== Instructions to follow ==
Lines that contain the string "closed" are the ones to list; copy all of them from the records.

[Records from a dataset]
● ● ● ●

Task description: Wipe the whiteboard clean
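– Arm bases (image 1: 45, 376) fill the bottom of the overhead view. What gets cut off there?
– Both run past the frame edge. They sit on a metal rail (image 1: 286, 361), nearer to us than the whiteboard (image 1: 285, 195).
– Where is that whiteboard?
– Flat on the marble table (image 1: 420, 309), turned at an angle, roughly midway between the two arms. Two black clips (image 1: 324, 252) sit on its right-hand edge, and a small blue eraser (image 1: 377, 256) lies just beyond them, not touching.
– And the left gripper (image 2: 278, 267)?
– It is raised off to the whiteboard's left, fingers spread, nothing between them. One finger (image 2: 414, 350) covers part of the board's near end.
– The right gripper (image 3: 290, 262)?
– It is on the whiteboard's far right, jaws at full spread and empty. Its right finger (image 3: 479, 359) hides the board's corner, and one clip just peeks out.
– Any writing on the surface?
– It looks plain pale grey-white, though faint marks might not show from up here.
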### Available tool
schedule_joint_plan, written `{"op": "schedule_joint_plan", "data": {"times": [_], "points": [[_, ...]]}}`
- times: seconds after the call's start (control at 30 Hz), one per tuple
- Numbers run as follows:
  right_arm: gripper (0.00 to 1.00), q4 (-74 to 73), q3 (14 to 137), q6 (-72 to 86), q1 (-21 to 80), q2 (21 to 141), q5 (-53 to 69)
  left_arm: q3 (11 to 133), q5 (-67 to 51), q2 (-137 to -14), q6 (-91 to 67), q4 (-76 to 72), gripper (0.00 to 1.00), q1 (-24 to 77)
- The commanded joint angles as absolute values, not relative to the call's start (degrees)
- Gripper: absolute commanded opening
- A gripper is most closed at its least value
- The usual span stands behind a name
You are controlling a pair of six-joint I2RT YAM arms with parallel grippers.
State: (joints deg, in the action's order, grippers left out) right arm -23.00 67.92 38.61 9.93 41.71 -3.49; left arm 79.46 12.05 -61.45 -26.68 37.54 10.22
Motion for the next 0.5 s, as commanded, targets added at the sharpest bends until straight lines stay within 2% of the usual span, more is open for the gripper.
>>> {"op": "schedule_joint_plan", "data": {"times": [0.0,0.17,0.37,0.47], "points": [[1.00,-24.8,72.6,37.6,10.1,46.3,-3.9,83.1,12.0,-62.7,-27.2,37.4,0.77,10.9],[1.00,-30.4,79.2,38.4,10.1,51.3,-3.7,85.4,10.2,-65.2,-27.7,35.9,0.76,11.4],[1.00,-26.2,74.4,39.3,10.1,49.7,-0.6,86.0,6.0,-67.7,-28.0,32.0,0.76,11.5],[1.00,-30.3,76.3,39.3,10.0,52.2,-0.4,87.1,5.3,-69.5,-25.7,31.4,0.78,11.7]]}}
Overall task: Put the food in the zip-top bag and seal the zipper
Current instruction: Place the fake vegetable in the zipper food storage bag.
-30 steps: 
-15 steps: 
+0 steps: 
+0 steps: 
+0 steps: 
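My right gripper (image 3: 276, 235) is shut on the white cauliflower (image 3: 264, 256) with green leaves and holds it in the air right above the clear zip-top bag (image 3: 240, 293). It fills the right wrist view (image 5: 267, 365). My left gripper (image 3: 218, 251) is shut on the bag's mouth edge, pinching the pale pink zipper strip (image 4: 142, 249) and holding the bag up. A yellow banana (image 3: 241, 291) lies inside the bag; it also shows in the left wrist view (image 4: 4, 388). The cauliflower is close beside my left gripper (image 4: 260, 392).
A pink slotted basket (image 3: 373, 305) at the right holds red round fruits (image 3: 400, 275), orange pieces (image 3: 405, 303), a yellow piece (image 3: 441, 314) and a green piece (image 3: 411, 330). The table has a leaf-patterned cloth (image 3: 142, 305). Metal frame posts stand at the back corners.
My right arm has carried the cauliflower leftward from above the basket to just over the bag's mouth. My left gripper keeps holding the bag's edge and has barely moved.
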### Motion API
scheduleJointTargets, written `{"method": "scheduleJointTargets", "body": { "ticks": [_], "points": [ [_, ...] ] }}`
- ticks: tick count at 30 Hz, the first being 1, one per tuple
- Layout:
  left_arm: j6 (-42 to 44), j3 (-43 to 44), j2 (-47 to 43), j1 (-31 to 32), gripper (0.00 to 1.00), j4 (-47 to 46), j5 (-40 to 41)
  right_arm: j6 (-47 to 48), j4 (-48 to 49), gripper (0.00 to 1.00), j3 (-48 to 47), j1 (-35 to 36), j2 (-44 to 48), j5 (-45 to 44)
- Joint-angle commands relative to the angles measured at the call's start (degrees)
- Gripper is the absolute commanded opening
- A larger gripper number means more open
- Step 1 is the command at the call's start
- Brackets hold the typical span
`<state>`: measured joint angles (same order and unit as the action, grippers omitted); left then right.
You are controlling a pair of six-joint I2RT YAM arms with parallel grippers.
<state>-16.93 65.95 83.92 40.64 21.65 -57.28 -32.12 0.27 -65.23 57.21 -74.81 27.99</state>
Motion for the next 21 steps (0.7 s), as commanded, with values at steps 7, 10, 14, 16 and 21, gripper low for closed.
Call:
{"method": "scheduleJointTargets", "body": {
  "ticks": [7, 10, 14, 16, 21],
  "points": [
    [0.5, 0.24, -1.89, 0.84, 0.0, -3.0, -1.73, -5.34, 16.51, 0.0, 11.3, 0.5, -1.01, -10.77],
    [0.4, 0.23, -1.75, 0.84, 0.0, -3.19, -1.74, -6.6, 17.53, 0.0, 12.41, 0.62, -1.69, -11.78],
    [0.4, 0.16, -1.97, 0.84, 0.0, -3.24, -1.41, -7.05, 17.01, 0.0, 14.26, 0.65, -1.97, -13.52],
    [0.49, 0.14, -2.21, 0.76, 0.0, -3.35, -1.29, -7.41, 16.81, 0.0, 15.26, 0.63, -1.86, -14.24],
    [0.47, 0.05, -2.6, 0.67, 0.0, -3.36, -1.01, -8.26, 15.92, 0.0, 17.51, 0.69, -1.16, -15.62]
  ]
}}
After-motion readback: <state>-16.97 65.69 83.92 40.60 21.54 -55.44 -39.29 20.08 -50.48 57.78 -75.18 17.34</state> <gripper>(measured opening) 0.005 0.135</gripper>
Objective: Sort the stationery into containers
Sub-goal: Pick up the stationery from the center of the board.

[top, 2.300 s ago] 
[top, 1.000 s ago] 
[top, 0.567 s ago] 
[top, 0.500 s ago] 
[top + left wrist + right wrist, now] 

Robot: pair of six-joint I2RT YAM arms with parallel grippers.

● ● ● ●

== Result of the task ==
- A gripper is most closed at its least value
Motion for the next 21 steps (0.7 s), as commanded, with values at steps 7, 10, 14, 16 and 21, gripper low for closed.

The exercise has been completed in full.